The Cherokee incorporated certain aspects of the Gremlin and Pacer as well. Four wheels. An internal combustion engine under the hood. Rear hatch. Brakes. Glass windows. An ashtray. I'm sure there are plenty of others.
Things a great many cars have in common, sure. I can't imagine that there were Gremlin fans clamoring for any missing features in a jeep, though, since the latter was in no way a successor of the former, so, again, your analogy fails.
It's just a bad analogy. Try another one.
The assertion you made, up thread, in case we've lost it, was that 5e and/or it's designers /couldn't/ include any as Tuxgeo put it "more thorough Warlord class," implying that either system or designer or both were /inferior/ to the last set of designers. I disagreed with that implication, and pointed out that, among other things, some of the same designers, including the current lead, were working on the system when it did deliver a very thorough warlord, indeed, and it's odd to think they've lost that capability.
The analogy you replied with, though, now that I think of it, does apply to refuting your own implication, as it is like asserting that there was no way to design a Cherokee with as much interior space or towing capacity as a Gremlin, when the design parameters of the former, as an 'economy car' limited those qualities.

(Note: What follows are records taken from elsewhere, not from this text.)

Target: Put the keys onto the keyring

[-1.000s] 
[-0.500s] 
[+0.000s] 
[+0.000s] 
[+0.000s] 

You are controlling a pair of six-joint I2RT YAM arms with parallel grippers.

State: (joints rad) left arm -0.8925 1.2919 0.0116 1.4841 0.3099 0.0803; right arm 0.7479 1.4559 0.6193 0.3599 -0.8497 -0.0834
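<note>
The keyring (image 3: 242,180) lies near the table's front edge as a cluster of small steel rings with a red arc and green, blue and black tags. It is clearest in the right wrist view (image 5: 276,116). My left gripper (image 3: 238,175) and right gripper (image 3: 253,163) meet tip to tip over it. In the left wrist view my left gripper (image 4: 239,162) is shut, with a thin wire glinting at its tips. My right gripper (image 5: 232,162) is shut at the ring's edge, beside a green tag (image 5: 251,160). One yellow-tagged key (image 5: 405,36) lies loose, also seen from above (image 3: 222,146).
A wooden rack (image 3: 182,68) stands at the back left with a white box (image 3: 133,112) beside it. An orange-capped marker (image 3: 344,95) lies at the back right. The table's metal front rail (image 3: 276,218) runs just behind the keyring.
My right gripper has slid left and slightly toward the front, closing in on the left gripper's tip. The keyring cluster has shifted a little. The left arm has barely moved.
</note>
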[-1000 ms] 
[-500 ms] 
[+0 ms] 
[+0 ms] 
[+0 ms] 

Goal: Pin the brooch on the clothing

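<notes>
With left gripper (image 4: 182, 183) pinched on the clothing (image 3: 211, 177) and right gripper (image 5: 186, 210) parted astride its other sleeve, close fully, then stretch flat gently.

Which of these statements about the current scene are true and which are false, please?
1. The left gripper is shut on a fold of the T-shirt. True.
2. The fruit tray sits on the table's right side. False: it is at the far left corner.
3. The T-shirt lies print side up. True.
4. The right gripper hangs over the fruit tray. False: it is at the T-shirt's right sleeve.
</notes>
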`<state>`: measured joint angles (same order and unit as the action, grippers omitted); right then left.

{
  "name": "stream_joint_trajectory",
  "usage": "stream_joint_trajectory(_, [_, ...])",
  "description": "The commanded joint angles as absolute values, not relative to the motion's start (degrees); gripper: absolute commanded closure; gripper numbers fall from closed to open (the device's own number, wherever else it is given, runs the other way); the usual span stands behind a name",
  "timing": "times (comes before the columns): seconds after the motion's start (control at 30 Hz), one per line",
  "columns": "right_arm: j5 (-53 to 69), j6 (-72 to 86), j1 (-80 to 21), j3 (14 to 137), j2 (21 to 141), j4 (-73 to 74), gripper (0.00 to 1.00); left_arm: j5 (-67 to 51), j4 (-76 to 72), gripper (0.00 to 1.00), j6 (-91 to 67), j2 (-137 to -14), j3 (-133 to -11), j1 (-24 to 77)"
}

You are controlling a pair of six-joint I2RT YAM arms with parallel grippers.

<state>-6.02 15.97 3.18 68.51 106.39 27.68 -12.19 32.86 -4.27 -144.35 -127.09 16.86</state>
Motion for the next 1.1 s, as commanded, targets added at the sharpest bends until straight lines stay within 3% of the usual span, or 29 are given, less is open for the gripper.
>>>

See, that maps. You're saying 5e, the game that doesn't bother so much about balance and has a loose class design philosophy and structure, can't come up with even as good (I say it can do better!) a Warlord as 4e, the balance-first (and second, and possibly 4th and 7th) design-philosophy game that chopped up classes to fit their severed bits into it's convenient Role boxes. And that is rather like saying a Cherokee could never be designed to out-tow a Gremlin.